Go to the gym sometime and look at the men lifting weights either to build them up or maintain them. Then think about the purpose for which they practice this routine multiple times each week. The athlete builds them up for the purpose of being better at his sport. The furniture-mover builds his muscles for the purpose of moving large furniture items – else he cannot perform his job. The vain person builds them up for how he fills out a t-shirt. Then there are those (the habituals) who work them out for the sole purpose of not losing what they've spent so many hours building. Now lets step ahead twenty years when the athlete is retired, the former furniture-mover's back is shot, and the vain is married with children.

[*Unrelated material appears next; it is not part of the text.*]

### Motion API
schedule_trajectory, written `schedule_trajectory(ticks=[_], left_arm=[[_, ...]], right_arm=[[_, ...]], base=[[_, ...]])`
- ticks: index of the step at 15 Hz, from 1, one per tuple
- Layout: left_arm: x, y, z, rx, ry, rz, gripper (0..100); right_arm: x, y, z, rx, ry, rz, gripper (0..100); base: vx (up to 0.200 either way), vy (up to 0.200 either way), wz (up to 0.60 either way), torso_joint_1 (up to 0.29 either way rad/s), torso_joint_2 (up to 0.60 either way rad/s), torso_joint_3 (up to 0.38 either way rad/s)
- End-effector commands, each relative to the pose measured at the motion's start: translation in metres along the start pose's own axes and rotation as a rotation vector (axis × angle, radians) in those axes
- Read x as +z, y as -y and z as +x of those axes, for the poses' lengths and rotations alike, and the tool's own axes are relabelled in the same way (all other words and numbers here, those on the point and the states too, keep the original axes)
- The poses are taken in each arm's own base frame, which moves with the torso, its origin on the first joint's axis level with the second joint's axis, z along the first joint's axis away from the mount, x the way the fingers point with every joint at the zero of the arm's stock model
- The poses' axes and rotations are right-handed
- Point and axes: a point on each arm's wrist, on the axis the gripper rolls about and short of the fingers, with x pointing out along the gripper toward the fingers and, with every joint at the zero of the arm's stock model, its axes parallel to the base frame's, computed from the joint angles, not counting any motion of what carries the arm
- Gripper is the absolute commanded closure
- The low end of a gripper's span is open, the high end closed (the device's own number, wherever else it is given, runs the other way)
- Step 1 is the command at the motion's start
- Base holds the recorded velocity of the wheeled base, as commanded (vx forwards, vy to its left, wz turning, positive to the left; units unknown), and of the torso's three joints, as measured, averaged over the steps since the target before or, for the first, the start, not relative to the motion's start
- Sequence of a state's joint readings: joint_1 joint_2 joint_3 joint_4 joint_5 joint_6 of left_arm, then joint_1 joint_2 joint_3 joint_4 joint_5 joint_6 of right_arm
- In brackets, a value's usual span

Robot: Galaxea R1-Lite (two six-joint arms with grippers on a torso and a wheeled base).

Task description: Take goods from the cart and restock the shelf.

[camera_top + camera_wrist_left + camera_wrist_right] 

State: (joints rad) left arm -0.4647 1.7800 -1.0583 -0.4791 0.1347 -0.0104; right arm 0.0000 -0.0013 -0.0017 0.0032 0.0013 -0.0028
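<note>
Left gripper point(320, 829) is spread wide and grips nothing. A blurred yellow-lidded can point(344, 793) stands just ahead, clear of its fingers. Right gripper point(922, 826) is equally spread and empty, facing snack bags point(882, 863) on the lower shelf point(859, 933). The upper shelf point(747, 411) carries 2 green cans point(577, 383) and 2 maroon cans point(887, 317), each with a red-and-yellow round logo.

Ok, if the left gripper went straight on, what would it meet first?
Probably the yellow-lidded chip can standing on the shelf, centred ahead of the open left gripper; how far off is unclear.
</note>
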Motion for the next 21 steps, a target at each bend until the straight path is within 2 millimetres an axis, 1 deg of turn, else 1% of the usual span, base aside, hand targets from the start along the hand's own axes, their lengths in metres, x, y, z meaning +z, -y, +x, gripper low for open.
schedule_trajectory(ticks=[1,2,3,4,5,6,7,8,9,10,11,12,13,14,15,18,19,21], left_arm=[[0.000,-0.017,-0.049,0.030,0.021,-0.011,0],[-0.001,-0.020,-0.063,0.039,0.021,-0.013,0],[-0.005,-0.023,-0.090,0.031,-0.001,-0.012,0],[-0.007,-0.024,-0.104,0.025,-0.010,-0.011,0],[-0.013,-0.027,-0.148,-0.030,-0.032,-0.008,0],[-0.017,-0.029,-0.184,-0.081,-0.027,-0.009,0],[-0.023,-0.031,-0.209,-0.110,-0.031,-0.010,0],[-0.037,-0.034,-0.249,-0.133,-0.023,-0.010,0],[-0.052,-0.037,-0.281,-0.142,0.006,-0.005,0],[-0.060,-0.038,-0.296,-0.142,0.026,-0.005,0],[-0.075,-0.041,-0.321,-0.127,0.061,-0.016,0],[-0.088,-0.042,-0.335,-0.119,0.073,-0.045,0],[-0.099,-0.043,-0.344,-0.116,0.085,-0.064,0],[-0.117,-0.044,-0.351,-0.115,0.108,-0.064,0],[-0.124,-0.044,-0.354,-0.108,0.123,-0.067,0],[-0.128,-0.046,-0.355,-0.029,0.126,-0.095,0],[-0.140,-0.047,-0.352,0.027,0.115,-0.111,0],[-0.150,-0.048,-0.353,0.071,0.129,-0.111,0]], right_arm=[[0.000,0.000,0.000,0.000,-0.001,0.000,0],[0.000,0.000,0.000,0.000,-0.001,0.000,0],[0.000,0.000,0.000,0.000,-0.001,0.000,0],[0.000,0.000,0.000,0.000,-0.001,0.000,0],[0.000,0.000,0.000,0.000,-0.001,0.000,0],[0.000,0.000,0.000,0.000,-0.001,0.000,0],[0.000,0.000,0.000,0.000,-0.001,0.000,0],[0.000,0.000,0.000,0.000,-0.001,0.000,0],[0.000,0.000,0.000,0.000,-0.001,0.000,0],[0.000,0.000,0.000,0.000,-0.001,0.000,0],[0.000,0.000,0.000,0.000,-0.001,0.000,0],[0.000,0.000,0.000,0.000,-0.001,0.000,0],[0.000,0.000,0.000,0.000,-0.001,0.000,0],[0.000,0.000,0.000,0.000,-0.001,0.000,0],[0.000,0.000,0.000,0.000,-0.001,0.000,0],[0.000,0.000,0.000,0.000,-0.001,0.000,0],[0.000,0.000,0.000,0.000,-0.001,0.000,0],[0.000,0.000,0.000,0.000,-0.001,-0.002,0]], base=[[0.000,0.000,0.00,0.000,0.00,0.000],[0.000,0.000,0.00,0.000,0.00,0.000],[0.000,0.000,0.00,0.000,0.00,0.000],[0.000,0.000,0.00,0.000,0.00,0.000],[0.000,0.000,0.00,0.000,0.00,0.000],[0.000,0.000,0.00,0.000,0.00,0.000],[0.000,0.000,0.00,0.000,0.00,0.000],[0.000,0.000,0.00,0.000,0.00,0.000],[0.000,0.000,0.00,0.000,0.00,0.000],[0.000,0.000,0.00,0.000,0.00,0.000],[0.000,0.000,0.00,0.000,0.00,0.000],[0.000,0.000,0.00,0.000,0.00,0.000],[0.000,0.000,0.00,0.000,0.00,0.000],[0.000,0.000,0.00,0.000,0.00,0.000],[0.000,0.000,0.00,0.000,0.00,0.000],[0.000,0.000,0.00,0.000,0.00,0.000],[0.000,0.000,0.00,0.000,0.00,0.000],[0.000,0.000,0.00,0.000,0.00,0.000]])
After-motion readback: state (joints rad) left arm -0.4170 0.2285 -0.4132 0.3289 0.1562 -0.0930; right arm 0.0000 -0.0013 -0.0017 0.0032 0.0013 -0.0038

It's twenty years later and the class of habituals has now grown larger while a new group of athletes, furniture-movers, and vains have moved in line for the bench press. Now the old and new class (aforementioned athlete, furniture-mover, and vain) of habituals are working out their muscles for the purpose of not losing what they've worked for so long to accomplish. Is this a invaluable practice? To what end, now, is the means? To work out their muscles 'til the grave so that they don't lose what they no longer (or as in the case of the original habituals, never have or will) use? Is losing your muscles such a bad thing? Does the former athlete prepare for that rare day when a sports team calls him back? So one can someday help their neighbor move from one apartment to another? In case the vain finds himself back on the market? It is shameful, is it?, to lose one's muscles? No! Why is it so hard to admit that one has no further (or past) use for them? You're committing yourself to a lifetime of maintaining something you don't need. If you had to spend four nights a week in your storage shed with crap you don't use, would you commit yourself to it or would you become so frustrated with the waste of time that you give up and sell off all your crap? Ask your wife and kids, Vain, if they'd love or respect you less had you smaller muscles.

“Use it or lose it” you say? I say “Let them (muscles) go! They served their purpose. I'm done with them.” I'd rather read or play golf or video games or go to the movies or volunteer my time than, in the dead of winter, drive to the gym to work out to a smelly sweat, take a shower, then climb into a freezing cold car while still damp from the shower, to grab the steering wheels with white knuckles during the terrifying drive home. To what end? To what end? I say! Shun the bench press for nobler causes.